They rarely say something is not possible. They rarely say no outright.
They more often than not will say "Let me think about it and get back to you." They understand how delicate an idea is and how valuable it could be.
Being a problem solver every day, coming across new situations and getting better at it means this mindset is a normal, expected thing.
Problem solving is an optimistic skill, not pessimistic.
Problem solvers live in possibility, tempered by healthy, but not poisoning doubt.
What does this leave?
Those who are so full of their own doubts that they start to believe in the insurmountability of their doubts. They turn, like evangelists to spread their viewpoint and validate their insecurity and bring others down with their doubts.
I call them, the the doubt worshippers. Blind doubt is as painful as blind faith to me; especially where creativity and innovation are expected to occur.
Starting with a seed of believing in logical thought and debate, doubters now feed the monster of doubt, and live and see life through doubts, first, instead of possibilities tempered by doubts.
Doubters look at everything with what they believe to be a critical eye. Rather, it is one of doubt seeking to destroy, not tempering possibility so it may have a chance at succeeding.
Doubters love to play the position of contrarian, having something grand to say that's generally the opposite of whatever is being said, just to fuel their doubt muscle. Doubters are generally risk averse. Doubters generally avoid pushing their limits and growing. Yet, they're so smart and logical and skeptical.

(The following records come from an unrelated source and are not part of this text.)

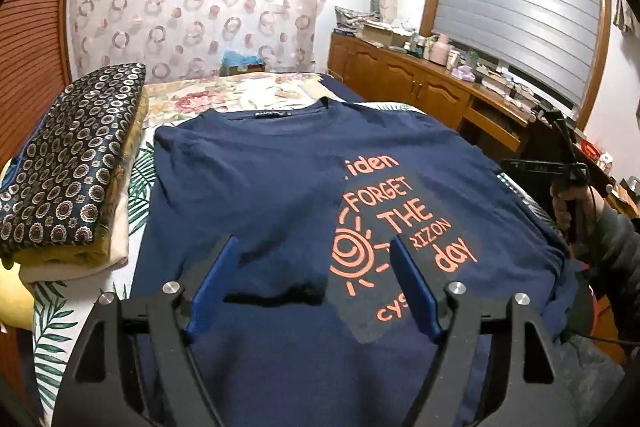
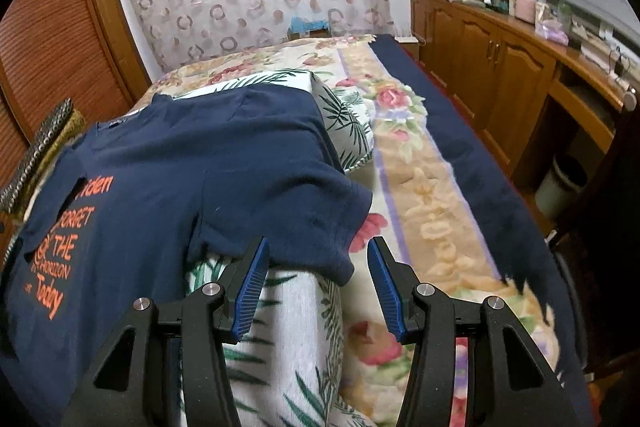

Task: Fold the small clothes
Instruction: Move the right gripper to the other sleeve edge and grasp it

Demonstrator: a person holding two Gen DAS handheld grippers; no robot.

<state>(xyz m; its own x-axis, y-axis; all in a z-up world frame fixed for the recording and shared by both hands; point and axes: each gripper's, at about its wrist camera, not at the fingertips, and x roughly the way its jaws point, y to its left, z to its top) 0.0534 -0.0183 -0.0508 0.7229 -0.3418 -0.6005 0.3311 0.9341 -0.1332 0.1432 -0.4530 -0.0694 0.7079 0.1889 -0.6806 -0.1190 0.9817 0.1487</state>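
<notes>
A navy T-shirt with orange print lies front up on the bed, its left side folded over part of the print. My left gripper is open just above the folded flap near the shirt's lower middle. In the right wrist view the same shirt lies to the left, its right sleeve hanging over a leaf-print cushion. My right gripper is open with the sleeve's edge between its blue fingers.
A stack of folded clothes sits at the bed's left. The floral blanket and a dark blue sheet cover the bed to the right. Wooden cabinets with clutter line the right wall. A white bin stands below.
</notes>
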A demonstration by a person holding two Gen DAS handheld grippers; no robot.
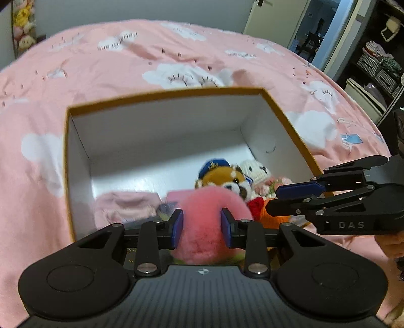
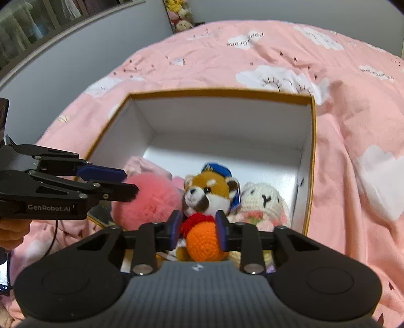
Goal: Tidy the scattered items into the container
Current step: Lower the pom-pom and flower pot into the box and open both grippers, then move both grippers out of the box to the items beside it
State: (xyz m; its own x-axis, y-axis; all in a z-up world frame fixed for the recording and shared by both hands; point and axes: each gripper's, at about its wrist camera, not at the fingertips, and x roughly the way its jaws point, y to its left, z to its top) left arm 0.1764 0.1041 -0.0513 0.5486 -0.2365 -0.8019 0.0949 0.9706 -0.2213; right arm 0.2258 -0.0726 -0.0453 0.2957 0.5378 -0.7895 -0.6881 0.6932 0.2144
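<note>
An open box (image 1: 161,97) with a white inside and gold rim sits on the pink bed; it also shows in the right wrist view (image 2: 222,92). My left gripper (image 1: 202,228) is shut on a fluffy pink pompom (image 1: 207,217) over the box's near edge; the pompom also shows in the right wrist view (image 2: 149,199). My right gripper (image 2: 199,230) is shut on an orange crocheted toy (image 2: 203,239) with a red top, over the near edge. Inside lie a red panda plush (image 2: 209,191), a white knitted bunny (image 2: 262,199) and a pink cloth (image 1: 126,204).
The pink cloud-print bedspread (image 1: 126,63) surrounds the box. A doorway (image 1: 315,32) and shelves with baskets (image 1: 378,68) stand at the right. Plush toys (image 2: 179,12) sit beyond the bed's far edge. A grey wall (image 2: 63,58) is at the left.
</note>
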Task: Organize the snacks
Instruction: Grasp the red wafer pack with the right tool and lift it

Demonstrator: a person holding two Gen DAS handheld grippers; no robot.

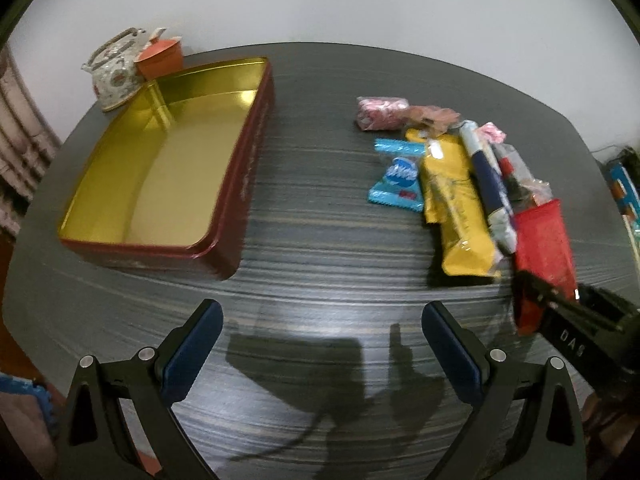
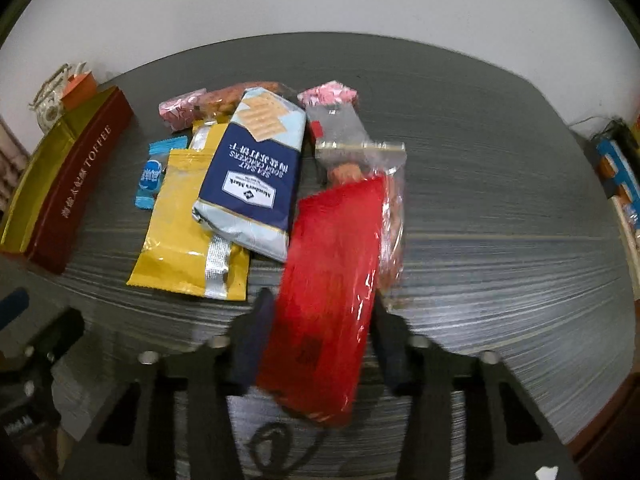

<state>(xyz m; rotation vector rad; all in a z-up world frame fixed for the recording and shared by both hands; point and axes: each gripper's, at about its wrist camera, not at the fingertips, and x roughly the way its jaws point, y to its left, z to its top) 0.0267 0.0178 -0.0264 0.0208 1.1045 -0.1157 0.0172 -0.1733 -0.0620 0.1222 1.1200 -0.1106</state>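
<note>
A right claw [image 2: 320,332] clamps its two pads on the near end of a red snack packet [image 2: 332,280], which lies at the near edge of a pile of snacks toward the right side of the dark striped tabletop [image 1: 320,240]. Beside the packet rest a yellow pouch [image 2: 188,232] and a blue cracker pack [image 2: 256,176]. The left claw [image 1: 322,344] hovers with pads wide apart and nothing between them, near the front edge. An open red toffee tin [image 1: 240,184] with a gold inside sits toward the tabletop's far left corner.
</note>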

Still, great things only seem to get accomplished in the realm of possibility and creativity.
Exclusive doubters kill creativity and innovation.
I generally avoid self-doubting doubters. If a scoffing, smarmy, self-absorbed know it all can't openly entertain an opinion that isn't theirs, isn't really as open of a mind as advertised. Logic is a great tool, but it is not where creativity resides. Doubt and logic can be used to fuel ignorant, stupid, petty and fanatic ends as easy as anything.

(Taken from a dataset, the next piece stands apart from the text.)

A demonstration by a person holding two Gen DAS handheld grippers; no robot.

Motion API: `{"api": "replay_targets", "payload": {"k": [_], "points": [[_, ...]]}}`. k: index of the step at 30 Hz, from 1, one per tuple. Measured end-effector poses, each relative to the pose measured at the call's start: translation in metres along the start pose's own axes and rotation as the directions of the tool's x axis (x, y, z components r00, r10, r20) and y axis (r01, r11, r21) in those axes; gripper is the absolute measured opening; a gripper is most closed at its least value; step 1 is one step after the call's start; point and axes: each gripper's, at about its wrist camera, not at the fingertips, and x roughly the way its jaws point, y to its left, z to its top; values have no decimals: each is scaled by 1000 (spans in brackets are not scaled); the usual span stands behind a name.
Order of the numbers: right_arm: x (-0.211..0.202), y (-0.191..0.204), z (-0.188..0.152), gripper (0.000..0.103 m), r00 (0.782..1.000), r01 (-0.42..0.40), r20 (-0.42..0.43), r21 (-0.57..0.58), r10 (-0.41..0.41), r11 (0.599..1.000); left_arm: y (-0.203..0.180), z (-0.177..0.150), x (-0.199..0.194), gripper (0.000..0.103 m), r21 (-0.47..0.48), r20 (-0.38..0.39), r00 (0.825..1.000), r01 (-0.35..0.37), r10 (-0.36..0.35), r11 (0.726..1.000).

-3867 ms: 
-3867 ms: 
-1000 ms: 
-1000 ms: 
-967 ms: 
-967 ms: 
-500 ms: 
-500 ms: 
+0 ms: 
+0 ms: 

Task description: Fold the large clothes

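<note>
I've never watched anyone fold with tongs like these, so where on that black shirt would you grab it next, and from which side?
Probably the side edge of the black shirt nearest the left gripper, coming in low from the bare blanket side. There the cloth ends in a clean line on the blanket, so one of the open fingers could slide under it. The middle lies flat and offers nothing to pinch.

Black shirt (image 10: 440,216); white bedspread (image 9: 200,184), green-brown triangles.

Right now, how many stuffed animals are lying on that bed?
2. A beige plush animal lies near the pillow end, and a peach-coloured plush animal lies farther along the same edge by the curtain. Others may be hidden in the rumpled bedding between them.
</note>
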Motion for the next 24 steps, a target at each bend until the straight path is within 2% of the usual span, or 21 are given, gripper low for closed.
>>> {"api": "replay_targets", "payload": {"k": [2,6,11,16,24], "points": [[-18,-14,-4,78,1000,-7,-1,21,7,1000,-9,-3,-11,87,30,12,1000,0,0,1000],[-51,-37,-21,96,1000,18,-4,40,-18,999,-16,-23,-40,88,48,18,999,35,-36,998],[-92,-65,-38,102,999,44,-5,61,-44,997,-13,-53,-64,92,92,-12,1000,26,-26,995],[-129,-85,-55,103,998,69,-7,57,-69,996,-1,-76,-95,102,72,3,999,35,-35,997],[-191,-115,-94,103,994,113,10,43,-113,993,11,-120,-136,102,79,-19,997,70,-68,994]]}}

There's too many folks who try to fake it until they make it. They are driven by managing their insecurities instead of building their strengths. Unfortunately you can't fake being able to learn the details, see how the dots could connect and making a new reality that actually works with them.

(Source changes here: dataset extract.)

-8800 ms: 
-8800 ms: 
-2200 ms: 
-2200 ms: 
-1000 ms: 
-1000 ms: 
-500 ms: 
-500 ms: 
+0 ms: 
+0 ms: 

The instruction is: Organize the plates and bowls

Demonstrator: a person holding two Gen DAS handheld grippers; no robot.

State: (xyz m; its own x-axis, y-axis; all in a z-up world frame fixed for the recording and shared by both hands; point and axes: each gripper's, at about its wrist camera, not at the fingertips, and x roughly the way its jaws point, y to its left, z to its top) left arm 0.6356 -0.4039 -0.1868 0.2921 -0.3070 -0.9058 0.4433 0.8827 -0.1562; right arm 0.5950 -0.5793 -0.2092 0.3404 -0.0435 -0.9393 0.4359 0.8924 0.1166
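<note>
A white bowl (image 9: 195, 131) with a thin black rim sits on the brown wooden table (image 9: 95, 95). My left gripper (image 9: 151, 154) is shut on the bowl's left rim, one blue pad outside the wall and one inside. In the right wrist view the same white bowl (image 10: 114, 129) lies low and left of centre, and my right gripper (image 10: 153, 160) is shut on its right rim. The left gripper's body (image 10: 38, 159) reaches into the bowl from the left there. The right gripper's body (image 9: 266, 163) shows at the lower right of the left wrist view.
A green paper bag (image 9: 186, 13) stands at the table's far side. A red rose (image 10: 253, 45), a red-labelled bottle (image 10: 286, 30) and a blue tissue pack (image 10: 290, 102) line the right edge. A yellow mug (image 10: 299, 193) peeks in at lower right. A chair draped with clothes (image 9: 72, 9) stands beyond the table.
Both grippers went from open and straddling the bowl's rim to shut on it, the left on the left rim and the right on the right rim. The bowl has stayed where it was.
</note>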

Find and cherish those who know the balance of living in creative and innovative possibility and letting the doubts be a healthy, but not ruling force.
> The doubt worshippers. Starting with a seed of believing in logical thought and debate, they now live and see life through doubts, first, instead of possibilities tempered by doubts. They look at everything with what they believe to be a critical eye, but it is one of doubt, and not possibility. Great things only get accomplished in the realm of possibility and creativity.
I'm sure I'm not the only one, but I can't stand these people. I've worked with one directly. The most frustrating part of the experience is even when you prove time and time again, that the goals they are so pessimistic about are achievable, they do not alter their outlook on future goals! It's as if their only comfort is in predicting failure and then passively ensuring it.
One really important lesson I learned early in my career came about 4 years in. I had finally moved to Silicon Valley, and I was still relatively junior, but always had ideas on tweaks or features we could add to the product. The senior engineer was very scruffy and cantankerous at times, which made him unapproachable to many people. But he was very good and very experienced.
However, every single time I brought an idea to him about a change I thought would be useful, he never said no. Not once. We would talk about it, and usually say "okay, well give it a shot." Of course, not all my ideas were winners, but he never shot them down outright. He was extremely supportive of other people's ideas, even from a junior person like me, and it really made a very deep impression on me.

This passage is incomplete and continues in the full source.